> [PROMPT]
The listing that follows should be copied in full, exactly as written.

> [GIVEN MATERIAL]
BEGIN
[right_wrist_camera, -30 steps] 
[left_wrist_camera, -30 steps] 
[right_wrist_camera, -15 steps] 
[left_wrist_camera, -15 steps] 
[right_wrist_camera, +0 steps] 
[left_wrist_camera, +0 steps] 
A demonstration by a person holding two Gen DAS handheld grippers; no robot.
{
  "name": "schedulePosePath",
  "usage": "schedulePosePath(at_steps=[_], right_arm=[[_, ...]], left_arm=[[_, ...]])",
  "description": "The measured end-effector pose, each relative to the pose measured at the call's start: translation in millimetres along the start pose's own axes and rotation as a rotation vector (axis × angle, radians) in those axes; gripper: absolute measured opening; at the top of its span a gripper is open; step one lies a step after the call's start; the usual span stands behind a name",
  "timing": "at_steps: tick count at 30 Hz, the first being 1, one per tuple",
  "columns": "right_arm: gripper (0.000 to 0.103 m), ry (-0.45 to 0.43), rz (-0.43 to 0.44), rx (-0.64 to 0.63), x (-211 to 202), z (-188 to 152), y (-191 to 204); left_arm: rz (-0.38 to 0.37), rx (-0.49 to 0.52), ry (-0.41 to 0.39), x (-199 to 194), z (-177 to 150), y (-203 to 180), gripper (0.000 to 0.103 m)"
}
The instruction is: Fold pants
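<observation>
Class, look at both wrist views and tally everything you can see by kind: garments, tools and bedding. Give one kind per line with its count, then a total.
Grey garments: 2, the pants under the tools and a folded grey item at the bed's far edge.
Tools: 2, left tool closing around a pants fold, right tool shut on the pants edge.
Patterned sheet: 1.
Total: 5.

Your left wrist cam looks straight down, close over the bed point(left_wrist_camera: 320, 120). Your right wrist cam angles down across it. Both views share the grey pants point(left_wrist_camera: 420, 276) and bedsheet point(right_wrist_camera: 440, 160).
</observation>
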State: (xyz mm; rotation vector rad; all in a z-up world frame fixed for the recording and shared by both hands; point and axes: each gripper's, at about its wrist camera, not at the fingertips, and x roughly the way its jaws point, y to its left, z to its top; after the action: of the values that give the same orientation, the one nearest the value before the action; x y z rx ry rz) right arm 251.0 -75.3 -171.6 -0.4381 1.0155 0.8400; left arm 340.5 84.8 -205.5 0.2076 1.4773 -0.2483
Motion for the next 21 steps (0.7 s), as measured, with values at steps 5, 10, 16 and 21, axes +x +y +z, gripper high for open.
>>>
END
> [ANSWER SECTION]
[right_wrist_camera, -30 steps] 
[left_wrist_camera, -30 steps] 
[right_wrist_camera, -15 steps] 
[left_wrist_camera, -15 steps] 
[right_wrist_camera, +0 steps] 
[left_wrist_camera, +0 steps] 
A demonstration by a person holding two Gen DAS handheld grippers; no robot.
{
  "name": "schedulePosePath",
  "usage": "schedulePosePath(at_steps=[_], right_arm=[[_, ...]], left_arm=[[_, ...]])",
  "description": "The measured end-effector pose, each relative to the pose measured at the call's start: translation in millimetres along the start pose's own axes and rotation as a rotation vector (axis × angle, radians) in those axes; gripper: absolute measured opening; at the top of its span a gripper is open; step one lies a step after the call's start; the usual span stands behind a name",
  "timing": "at_steps: tick count at 30 Hz, the first being 1, one per tuple",
  "columns": "right_arm: gripper (0.000 to 0.103 m), ry (-0.45 to 0.43), rz (-0.43 to 0.44), rx (-0.64 to 0.63), x (-211 to 202), z (-188 to 152), y (-191 to 204); left_arm: rz (-0.38 to 0.37), rx (-0.49 to 0.52), ry (-0.41 to 0.39), x (-199 to 194), z (-177 to 150), y (-203 to 180), gripper (0.000 to 0.103 m)"
}
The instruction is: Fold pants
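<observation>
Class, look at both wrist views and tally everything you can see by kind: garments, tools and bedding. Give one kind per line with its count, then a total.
Grey garments: 2, the pants under the tools and a folded grey item at the bed's far edge.
Tools: 2, left tool closing around a pants fold, right tool shut on the pants edge.
Patterned sheet: 1.
Total: 5.

Your left wrist cam looks straight down, close over the bed point(left_wrist_camera: 320, 120). Your right wrist cam angles down across it. Both views share the grey pants point(left_wrist_camera: 420, 276) and bedsheet point(right_wrist_camera: 440, 160).
</observation>
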State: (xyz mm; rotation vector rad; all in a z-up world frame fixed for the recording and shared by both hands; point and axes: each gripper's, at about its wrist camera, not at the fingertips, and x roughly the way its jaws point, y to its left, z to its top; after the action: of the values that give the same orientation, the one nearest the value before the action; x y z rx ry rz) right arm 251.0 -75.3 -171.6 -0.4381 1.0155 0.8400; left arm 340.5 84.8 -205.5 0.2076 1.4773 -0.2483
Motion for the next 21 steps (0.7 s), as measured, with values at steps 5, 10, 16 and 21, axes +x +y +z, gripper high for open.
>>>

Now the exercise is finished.